Our tailored learning programmes enable our teachers to focus on individual students’ needs and bring them up to speed on areas of education they may have missed during lockdown.
This also means new day students, and national and international boarding students, can join at any time if a September start is not suitable. Through our tailored, flexible approach to learning, students are able to complete courses successfully and grow in personal self-confidence, independence and character.
We have excellent pastoral care arrangements, with staff trained in mental health and wellbeing who are available for students who may need that additional support.
This extract is from research by Barry Carpenter, CBE, Professor of Mental Health in Education, Oxford Brookes University and Matthew Carpenter, Principal, Baxter College, Kidderminster:
“When the children return to school there needs to be a Recovery Curriculum in place. Suddenly daily routines have evaporated and with it, any known curriculum framework. No more rushing to get the school bag ready and running out of the door to begin the journey to school. For most children their daily goal in going to school is not just to learn but to see their friends and to feel a sense of self-worth that only a peer group can offer.

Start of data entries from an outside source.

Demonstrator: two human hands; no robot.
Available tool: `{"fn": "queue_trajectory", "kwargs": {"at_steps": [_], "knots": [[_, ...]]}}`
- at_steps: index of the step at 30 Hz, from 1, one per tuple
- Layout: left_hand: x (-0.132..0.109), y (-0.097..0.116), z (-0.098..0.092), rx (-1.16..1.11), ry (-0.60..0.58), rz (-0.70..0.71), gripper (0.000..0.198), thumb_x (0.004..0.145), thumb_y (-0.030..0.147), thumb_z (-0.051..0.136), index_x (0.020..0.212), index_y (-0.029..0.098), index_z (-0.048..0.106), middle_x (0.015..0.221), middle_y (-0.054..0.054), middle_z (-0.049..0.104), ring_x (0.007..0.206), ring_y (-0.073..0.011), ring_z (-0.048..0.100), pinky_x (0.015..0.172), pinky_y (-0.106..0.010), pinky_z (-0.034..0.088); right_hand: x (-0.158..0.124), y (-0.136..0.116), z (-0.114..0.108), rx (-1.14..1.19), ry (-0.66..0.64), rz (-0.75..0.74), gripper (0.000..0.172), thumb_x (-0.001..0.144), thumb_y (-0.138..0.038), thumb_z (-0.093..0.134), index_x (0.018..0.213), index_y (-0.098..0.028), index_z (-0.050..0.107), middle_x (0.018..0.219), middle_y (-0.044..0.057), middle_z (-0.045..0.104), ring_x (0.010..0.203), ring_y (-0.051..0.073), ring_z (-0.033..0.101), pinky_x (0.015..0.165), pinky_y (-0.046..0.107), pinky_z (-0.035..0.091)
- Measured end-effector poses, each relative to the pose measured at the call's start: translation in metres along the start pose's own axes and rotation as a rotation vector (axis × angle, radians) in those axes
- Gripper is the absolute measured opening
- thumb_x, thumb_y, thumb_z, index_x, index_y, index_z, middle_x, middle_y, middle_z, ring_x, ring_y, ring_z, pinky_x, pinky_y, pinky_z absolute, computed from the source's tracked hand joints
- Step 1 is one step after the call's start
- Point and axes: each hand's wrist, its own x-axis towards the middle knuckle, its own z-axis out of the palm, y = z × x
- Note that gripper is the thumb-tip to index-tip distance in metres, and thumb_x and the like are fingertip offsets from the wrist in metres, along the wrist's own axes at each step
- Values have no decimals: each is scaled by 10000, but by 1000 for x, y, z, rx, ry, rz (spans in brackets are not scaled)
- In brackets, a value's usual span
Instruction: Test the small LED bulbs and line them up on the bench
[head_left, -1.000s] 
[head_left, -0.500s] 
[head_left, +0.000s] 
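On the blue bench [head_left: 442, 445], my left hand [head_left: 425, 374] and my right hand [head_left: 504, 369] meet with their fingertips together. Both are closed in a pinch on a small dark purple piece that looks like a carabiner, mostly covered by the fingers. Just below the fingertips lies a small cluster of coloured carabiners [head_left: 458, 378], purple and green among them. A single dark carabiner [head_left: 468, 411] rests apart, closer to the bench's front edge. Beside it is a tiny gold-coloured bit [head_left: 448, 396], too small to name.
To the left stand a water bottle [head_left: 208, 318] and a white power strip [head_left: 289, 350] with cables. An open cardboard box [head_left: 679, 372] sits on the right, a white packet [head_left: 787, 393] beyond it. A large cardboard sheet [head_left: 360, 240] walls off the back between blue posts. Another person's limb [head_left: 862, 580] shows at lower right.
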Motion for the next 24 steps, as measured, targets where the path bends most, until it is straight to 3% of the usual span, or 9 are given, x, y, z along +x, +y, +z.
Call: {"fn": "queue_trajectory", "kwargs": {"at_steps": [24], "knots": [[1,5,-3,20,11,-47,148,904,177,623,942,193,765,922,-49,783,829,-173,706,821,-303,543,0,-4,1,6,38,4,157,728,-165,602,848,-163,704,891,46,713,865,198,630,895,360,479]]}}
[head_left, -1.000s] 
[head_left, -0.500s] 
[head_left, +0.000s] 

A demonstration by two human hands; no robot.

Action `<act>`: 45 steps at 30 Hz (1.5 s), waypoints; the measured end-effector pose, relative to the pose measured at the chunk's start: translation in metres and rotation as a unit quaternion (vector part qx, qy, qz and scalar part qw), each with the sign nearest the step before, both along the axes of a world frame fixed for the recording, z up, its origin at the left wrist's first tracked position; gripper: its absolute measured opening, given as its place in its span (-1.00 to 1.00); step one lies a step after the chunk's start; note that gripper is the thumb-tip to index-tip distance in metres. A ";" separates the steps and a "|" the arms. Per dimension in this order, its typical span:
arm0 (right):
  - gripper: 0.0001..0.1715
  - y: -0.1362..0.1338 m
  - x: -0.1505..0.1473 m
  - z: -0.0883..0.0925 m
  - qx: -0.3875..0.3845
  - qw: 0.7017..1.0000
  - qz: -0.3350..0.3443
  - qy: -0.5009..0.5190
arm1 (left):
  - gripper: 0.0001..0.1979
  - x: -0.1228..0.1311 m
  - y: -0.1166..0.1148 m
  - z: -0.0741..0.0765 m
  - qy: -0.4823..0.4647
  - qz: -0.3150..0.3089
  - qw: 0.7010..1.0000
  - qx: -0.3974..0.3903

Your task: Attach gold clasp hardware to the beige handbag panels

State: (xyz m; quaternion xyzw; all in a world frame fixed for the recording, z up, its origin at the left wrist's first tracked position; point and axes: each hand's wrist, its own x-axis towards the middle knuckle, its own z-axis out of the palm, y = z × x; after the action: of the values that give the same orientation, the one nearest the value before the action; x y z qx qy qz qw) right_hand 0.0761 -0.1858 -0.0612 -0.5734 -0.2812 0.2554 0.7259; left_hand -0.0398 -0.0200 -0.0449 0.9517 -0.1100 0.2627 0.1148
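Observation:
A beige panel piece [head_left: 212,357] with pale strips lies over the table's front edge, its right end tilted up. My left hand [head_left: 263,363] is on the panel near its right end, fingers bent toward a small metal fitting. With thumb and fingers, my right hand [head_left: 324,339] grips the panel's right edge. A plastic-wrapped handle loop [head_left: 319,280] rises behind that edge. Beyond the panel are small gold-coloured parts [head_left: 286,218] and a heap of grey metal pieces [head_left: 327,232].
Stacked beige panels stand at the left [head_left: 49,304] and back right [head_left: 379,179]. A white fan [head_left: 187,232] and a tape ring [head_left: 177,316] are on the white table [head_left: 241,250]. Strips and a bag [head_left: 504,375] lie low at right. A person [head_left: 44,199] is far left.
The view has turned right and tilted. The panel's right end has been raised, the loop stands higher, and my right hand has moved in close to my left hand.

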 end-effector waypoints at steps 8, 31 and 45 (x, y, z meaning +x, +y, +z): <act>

You cannot underestimate the impact of the loss of that social interaction. It is as key to their holistic development as any lesson. Human beings are fundamentally social creatures, and the brain grows in the context meaningful human to human interaction. What will the children be making of this period of non-attendance? What worries will they have because grown-ups have now stopped them going to school indefinitely?
We suggest a Recovery Curriculum is built as a systematic, relationships-based approach to reigniting the flame of learning in each child. Many children will return to school disengaged. School may seem irrelevant after a long period of isolation, living with a background of silent fear, always wondering if the day will come when the silence speaks and your life is changed forever. Our quest, our mission as educators, should be to journey with that child through a process of re-engagement, which leads them back to their rightful status as a fully engaged, authentic learner.”
This is precisely what Brookes UK is delivering through its positive education model, growth mindset, family ethos and can-do attitude.
Brookes UK, and Brookes schools around the world, are ready to help students to face the challenges of an uncertain future and to unlock their potential.